Typed manuscript. How to Write Short Stories

Ring Lardner

“TRY AND GET HOLD OF A CATCHY TITLE”: VERY RARE GALLEY PROOFS OF RING LARDNER’S TIMELESS “PREFACE” TO HOW TO WRITE SHORT STORIES, 1924, WITH TITLE WRITTEN IN INK BY LEGENDARY EDITOR MAX PERKINS

LARDNER, Ring. Typed manuscript. Titled “Preface: How to Write Short Stories.” [New York: circa 1924]. Four original folio sheets, each measuring 8-1/2 by 15 inches, typewritten carbon proofs with typing on recto only. Housed in custom clamshell box. $4800.

Very rare typewritten galley proofs of the “Preface” to Lardner’s first short-story collection, How to Write Short Stories, with four typed carbon sheets showing typed corrections, as well as penciled marks and annotations. The title is handwritten in ink by legendary Scribner’s editor Maxwell Perkins.

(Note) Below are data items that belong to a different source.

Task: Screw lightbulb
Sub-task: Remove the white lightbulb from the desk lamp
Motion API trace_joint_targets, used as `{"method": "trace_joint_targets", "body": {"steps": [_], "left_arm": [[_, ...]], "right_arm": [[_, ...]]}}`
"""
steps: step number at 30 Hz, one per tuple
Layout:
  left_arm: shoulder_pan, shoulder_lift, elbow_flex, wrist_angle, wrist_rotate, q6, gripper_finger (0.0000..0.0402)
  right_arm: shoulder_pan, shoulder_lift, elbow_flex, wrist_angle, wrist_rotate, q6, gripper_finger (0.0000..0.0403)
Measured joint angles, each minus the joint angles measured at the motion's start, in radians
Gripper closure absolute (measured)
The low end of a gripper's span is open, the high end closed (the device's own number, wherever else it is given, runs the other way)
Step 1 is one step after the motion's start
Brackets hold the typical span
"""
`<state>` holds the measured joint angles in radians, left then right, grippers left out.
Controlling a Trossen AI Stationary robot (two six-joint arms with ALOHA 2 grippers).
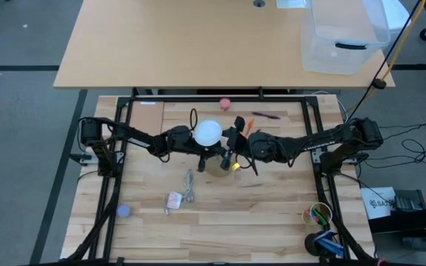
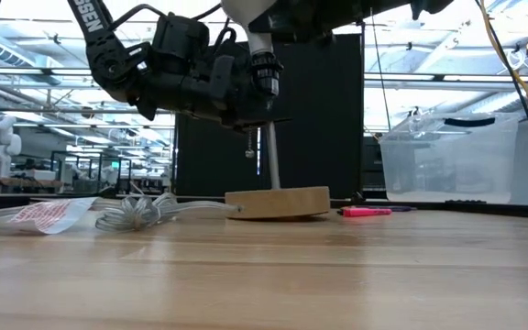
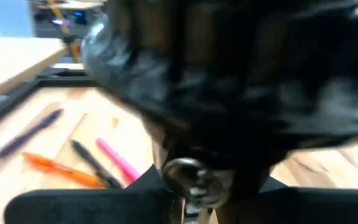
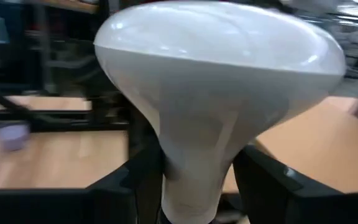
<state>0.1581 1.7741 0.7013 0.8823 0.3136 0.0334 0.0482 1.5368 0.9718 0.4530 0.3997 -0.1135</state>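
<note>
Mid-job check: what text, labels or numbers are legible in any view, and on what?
"SSEN": partial white lettering on a dark arm, low view.
Red print on the flat packet: too blurred to read.
Label on the white box beside the table: too small to read.

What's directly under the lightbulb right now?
Under the lightbulb the dark socket tops a thin post standing on a round wooden base. The bulb's screw base is covered, so how far it sits in the socket cannot be seen.
</note>
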Motion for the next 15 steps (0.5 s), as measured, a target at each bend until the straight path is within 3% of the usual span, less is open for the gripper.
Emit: {"method": "trace_joint_targets", "body": {"steps": [4,7,15], "left_arm": [[0.008,0.0,0.0,-0.014,0.088,0.025,0.0372],[0.008,0.001,0.001,-0.016,0.103,0.022,0.0372],[0.01,0.002,0.005,-0.035,0.122,-0.004,0.0372]], "right_arm": [[-0.032,0.0,0.001,-0.012,-0.143,-0.02,0.0232],[-0.05,-0.013,0.002,-0.038,-0.179,-0.025,0.0231],[-0.025,-0.096,0.0,-0.189,-0.169,0.008,0.0188]]}}
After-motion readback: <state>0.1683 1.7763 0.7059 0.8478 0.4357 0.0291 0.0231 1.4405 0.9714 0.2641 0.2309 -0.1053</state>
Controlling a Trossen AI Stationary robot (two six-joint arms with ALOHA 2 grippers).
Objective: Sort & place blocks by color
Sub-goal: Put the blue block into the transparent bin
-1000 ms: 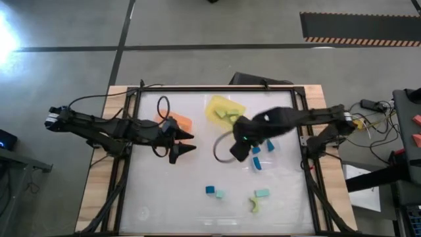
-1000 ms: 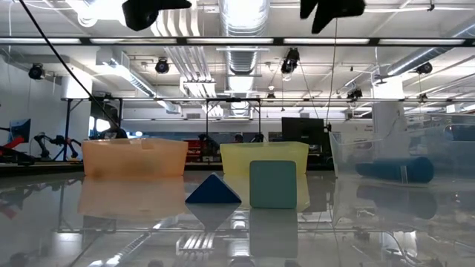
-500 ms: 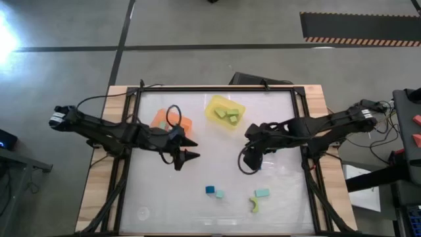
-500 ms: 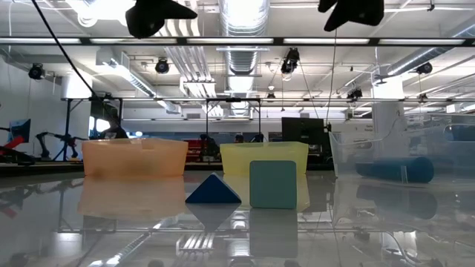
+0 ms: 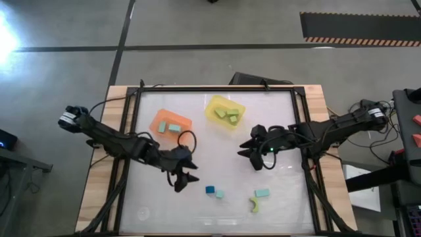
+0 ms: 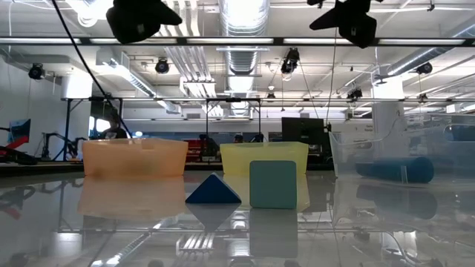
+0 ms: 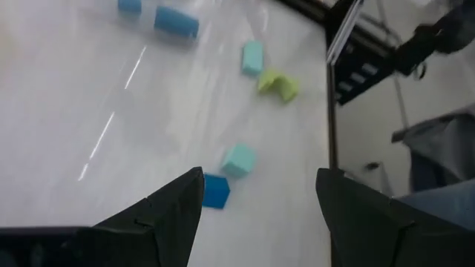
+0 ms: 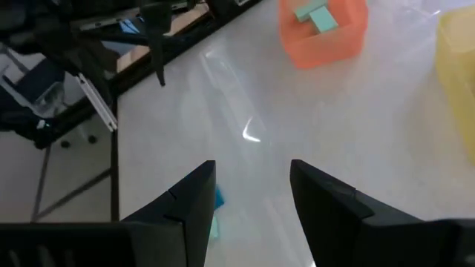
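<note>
The left gripper (image 5: 186,178) had swung toward the loose blue block (image 5: 210,189), jaws spread empty to take it; the right gripper (image 5: 249,154) hung back, released.

Two slim dark arms: the left arm (image 5: 125,145) has a pale grey cap at nine o'clock and a looping black cable; the right arm (image 5: 316,131) shows a small green light.
</note>
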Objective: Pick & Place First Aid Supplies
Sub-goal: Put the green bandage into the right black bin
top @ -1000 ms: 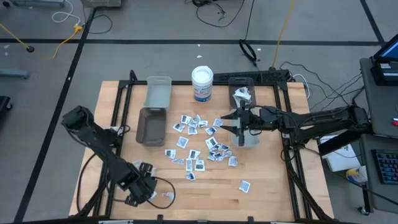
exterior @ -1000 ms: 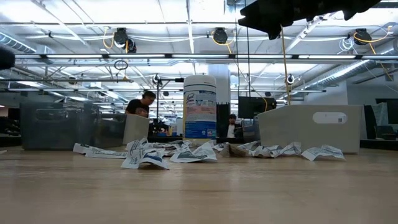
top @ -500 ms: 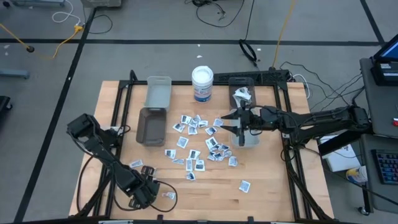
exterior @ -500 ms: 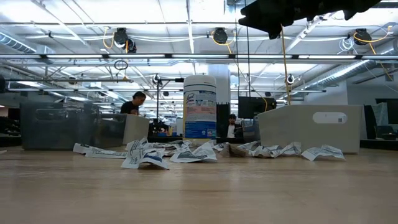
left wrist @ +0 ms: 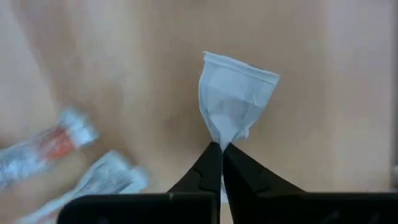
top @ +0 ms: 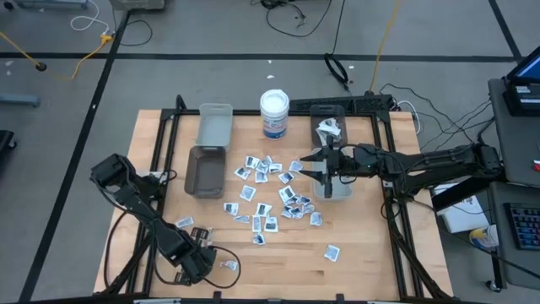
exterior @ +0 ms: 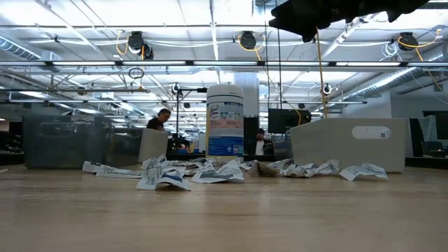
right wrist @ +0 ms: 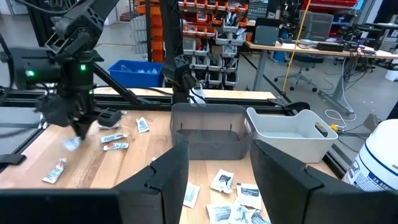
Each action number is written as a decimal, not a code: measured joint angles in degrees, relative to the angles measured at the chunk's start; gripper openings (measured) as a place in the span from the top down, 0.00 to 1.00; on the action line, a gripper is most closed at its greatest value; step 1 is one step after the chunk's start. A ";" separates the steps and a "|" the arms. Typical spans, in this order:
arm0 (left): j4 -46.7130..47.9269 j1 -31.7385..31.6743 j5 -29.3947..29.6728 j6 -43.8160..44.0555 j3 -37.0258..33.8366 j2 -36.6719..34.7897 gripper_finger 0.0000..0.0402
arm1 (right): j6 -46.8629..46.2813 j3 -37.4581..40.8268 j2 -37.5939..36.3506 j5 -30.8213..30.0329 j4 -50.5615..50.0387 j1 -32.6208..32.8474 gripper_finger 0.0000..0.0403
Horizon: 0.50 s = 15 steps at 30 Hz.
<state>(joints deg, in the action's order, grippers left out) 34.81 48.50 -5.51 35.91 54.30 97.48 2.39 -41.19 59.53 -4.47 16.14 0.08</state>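
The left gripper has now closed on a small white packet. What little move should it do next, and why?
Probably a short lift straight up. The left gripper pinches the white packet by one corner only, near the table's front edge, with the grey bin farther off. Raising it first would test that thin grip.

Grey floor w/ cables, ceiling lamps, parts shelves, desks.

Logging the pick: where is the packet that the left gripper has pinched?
Near the table's front-left edge in the high view, the white packet sits pinched in the left gripper, beside loose strips.
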 joint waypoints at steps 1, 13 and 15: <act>-1.27 -0.06 0.75 -0.80 0.00 -0.79 0.98 | 0.00 0.00 0.00 0.01 0.17 0.00 0.59; -5.97 -3.28 32.33 -9.72 0.02 -15.72 0.99 | 1.84 0.02 -0.45 0.00 0.30 0.00 0.59; -6.77 -4.43 37.74 -10.75 0.02 -17.93 1.00 | 1.66 0.02 -0.46 0.02 0.66 0.00 0.59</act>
<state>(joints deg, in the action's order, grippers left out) 28.04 44.07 32.23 25.16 54.33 79.55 4.06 -41.17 59.07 -4.45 16.81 0.08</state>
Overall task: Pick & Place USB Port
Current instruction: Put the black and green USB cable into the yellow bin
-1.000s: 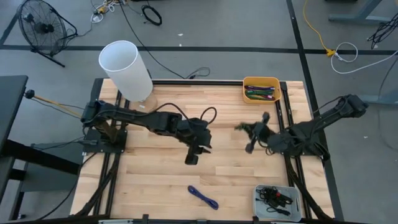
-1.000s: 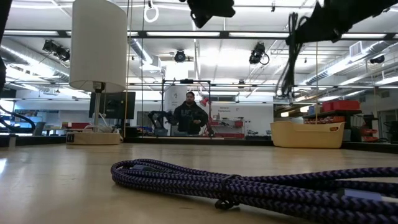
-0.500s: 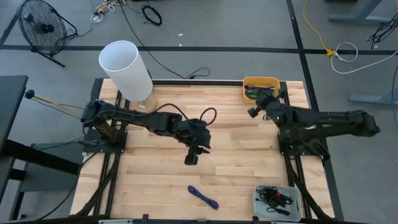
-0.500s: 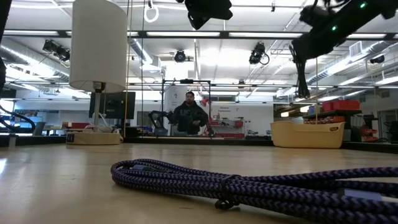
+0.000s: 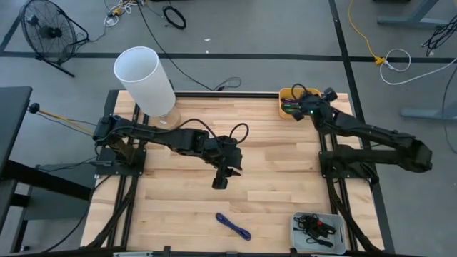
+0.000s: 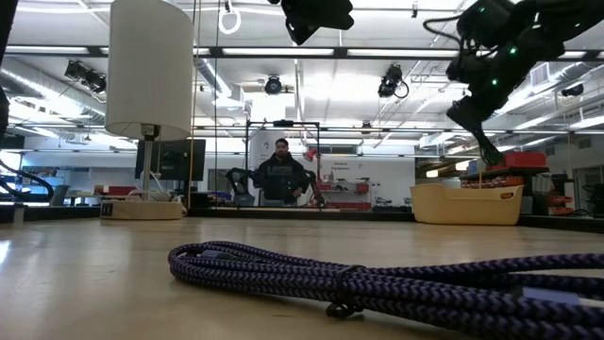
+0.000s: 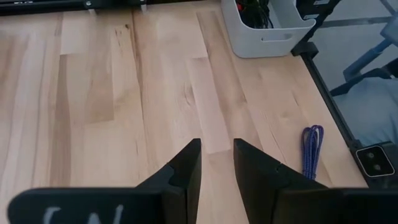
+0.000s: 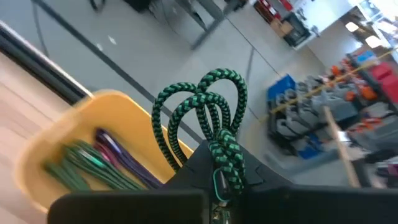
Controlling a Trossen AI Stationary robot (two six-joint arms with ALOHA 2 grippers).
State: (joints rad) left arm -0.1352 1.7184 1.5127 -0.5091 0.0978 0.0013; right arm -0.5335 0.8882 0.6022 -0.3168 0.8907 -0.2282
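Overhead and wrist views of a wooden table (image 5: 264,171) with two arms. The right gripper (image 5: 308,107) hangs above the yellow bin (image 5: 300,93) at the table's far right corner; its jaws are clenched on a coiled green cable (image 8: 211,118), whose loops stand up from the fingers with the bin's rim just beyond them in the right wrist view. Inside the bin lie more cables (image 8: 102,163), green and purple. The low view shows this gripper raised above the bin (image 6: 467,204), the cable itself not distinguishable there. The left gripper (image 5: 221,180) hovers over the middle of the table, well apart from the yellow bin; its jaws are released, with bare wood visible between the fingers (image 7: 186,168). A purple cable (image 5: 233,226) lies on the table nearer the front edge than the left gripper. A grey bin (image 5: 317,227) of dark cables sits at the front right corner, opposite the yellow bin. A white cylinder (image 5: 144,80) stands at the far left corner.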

“How to begin—or, as we professionals would say, ‘How to commence’—is the exact question.” In 1923 F. Scott Fitzgerald had already answered that question, posed here in Ring Lardner’s “Preface” to How to Write Short Stories. Dismayed to hear that Lardner (1885-1933) considered his stories dead once published in magazines and kept no copies, Fitzgerald persuaded his close friend to meet with his editor at Scribner’s, Maxwell Perkins. “Evidence of Fitzgerald’s efforts survives in the form of an 11 December 1923 Chatham Hotel lunch menu on which he and Perkins made notes for possible Lardner collections” (Turnbull, Letters, 165-66). It was also Fitzgerald, wryly alluded to here as one of “a little group of our deeper drinkers,” who “suggested presenting the collection as a parody of a how-to book for writers” (ANB). Fitzgerald then helped Perkins and Lardner select the collection’s stories and provided the book’s title, which was published in May 1924. To biographer Donald Elder, the popular book firmly enhanced Lardner’s standing as “the most ferocious satirist since Swift,” as well as one “of the ten most famous men in the United States, and the funniest.” The four folio sheets included here contain Lardner’s entire “Preface” typewritten in carbon galley proofs. The first of the four sheets contains penciled annotations on the upper left margin reading “Send galley proofs,” and a circled notation on the right of “1,500 words,” along with editing numerals and marks, as well as “Preface” in manuscript centered above “How to Write Short Stories,” both in Maxwell Perkins’ manuscript. Within the text words are occasionally typed over or penciled out, with typed corrections in the space above that correct syntax or alter wording—though the text notably retains misspellings intended by Lardner. Further folio proof sheets show similar changes, with a penciled, underlined “Lardner” handwritten on verso of the fourth sheet. These annotations most likely belonged to Lardner or possibly another Scribner’s editor. See Bruccoli & Clark I:224.

Some embrowning, chipping and edge-wear, slight occasional loss along foldline creases, first folio sheet with tape repairs on verso to closed tear and two foldlines. A very rare, fragile typed manuscript of an outstanding 20th-century work.